HTTP/1

HTTP (Hyper Text Transfer Protocol) is an application-layer protocol used for communicating between a client and a server.

Table of contents

  1. Introduction
  2. URIs
  3. Connections
  4. HTTP Methods
  5. HTTP Headers
  6. HTTP status codes
  7. Caching
  8. References

Introduction

HTTP is a request/response protocol. It specifies what clients can send to a server, and what they can expect to receive back [1, P. 683].

Originally HTTP was intended to transfer HTML documents from servers to browsers, but it’s now used for many different kinds of media.

HTTP/1.1 requests are made up of multiple lines. The first line is the most important, it contains the request method and the HTTP version number:

GET /glossary/big-o-notation HTTP/1.1

URIs

URIs (Universal Resource Identifiers) are strings that identify a resource [2, P. 18].

URIs can be represented either in absolute from, or relative form (relative to some base URI). An absolute URI begins with a scheme name (e.g. https) [2, P. 19].

HTTP URLs (Universal Resource Locators) include the information required to reach the resource. They have the following structure:

"http:" "//" host [ ":" port ] [ abs_path [ "?" query ]]

[2, P. 19]

Connections

HTTP usually runs over TCP. HTTP/1.0 would close the TCP connection after receiving an HTTP response from a server. This meant each connection had to perform a TCP handshake, even if multiple HTTP requests were made to the same domain while loading a webpage (a common scenario) [1, P. 684].

To solve this, HTTP/1.1 supports persistent connections. The TCP connection can be kept alive, and additional requests can be sent over the same connection (also known as connection reuse). This improves performance [1, P. 684].

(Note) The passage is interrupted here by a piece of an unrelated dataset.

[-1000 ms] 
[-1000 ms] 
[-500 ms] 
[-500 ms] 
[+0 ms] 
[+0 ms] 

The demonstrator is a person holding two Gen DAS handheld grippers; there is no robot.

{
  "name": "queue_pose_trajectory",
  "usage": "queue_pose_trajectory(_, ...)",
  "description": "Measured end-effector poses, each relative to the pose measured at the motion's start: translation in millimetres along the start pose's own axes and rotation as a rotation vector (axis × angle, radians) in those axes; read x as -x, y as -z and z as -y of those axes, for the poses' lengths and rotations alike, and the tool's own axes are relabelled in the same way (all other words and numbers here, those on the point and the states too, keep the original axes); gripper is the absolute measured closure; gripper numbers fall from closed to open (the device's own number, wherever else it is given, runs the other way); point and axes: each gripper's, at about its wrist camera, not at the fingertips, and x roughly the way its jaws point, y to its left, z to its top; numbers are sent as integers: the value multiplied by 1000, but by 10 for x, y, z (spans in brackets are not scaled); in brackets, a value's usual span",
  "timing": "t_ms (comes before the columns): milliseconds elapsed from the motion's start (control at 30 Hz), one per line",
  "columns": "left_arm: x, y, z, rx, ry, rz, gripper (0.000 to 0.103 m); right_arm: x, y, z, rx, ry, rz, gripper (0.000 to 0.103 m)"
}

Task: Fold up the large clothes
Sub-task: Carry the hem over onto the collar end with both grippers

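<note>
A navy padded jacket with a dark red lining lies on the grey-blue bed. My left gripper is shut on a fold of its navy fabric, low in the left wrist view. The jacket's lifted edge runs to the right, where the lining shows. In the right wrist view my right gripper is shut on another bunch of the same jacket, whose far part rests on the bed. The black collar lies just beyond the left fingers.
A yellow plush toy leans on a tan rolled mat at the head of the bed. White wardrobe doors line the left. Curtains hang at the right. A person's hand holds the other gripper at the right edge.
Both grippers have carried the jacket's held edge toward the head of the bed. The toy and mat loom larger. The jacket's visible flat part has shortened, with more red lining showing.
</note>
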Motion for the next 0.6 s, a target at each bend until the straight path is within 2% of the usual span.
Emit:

It’s also possible to pipeline requests (send 2 requests at the same time) [1, P. 684].

Connections are typically closed after a short time (e.g. 60 seconds) to avoid servers holding too many connections open [1, P. 685].

HTTP Methods

An HTTP request has an associated method.

The first word on the first line of an HTTP request (the Request-Line) is its method name:

Request-Line = Method Request-URI HTTP-Version CRLF

[2, P. 35]

Method names indicate the intent of the request:

Method Description
GET Read a Web page
HEAD Read a Web page’s header
POST Append to a Web page
PUT Store a Web page
DELETE Remove the Web page
TRACE Echo the incoming request
CONNECT Connect through a proxy
OPTIONS Query options for a page

[1, P. 686]

HTTP Headers

The first line of an HTTP request/response can be followed by additional lines, called request headers. Responses can have response headers [1, P. 688].

Each header field is made of a name and a field value, separated by a colon (:):

message-header = field-name ":" [ field-value ]

[2, Pp. 31-2]

Headers can be used to set caching policies, provide authorization, and provide metadata about the user agent making the request (as well as many other uses) [1, P. 688].

HTTP status codes

HTTP status codes are included in HTTP responses, as part of the Status-Line:

Status-Line = HTTP-Version Status-Code Reason-Phrase CRLF

[2, P. 39]

The status code is a 3-digit integer code that describes the status of the HTTP response [2, P. 39].

The status codes are classed based on the first integer:

Code Meaning Examples
1xx Information 100 = server agrees to handle client’s request
2xx Success 200 = request succeeded; 204 = no content present
3xx Redirection 301 = page moved; 304 = cached page still valid
4xx Client error 403 = forbidden page; 404 = page not found
5xx Server error 500 = internal server error; 503 = try again later

[1, P. 688]

Caching

Caching is the process of saving HTTP responses to be used later. Caching improves performance by reducing network traffic and latency [1, P. 690].

References

  1. [1] A. Tanenbaum and D. Wetherall, Computer Networks, 5th ed. 2011.
  2. [2] H. F. Nielsen et al., “Hypertext Transfer Protocol – HTTP/1.1,” no. 2616. RFC Editor, Jun-1999.